## Task objective
Transcribe, exactly and without pictures, the lines below from the line with "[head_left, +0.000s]" to the line with "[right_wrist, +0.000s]", both ends included, and no others.

[Items listed in a dataset]
*** Block opens ***

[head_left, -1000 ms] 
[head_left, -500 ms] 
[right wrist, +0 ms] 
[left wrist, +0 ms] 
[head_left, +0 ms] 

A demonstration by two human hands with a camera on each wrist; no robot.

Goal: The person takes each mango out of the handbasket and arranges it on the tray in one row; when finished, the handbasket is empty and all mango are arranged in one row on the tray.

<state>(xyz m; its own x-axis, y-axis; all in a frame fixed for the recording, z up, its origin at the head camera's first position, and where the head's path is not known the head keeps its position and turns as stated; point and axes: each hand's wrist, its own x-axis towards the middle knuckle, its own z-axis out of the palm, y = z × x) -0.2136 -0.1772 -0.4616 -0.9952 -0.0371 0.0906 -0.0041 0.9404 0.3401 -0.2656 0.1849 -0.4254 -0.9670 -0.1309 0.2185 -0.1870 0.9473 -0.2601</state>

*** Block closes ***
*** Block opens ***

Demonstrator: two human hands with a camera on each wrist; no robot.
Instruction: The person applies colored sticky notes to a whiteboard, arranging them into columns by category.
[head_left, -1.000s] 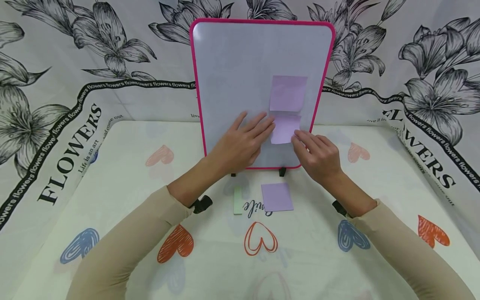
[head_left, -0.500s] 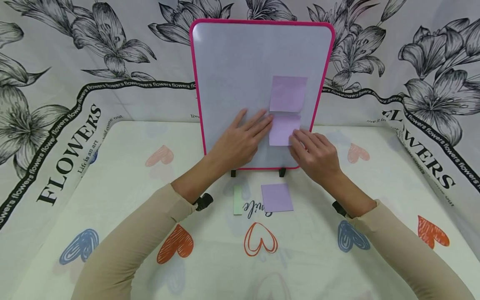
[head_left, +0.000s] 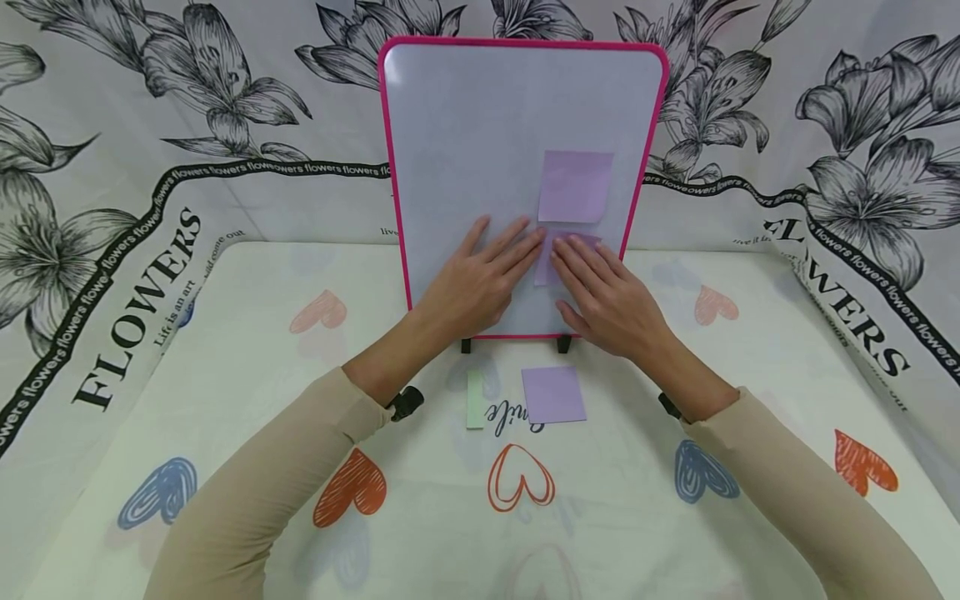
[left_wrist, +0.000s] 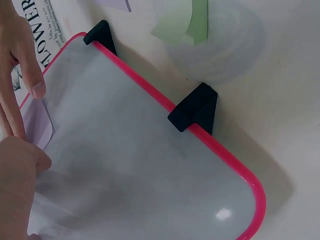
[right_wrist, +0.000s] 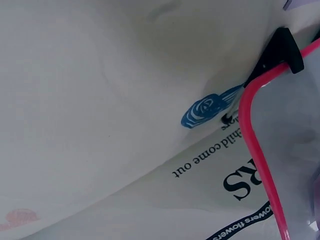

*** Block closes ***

## Your response
[head_left, +0.000s] 
[left_wrist, +0.000s] 
[right_wrist, +0.000s] 

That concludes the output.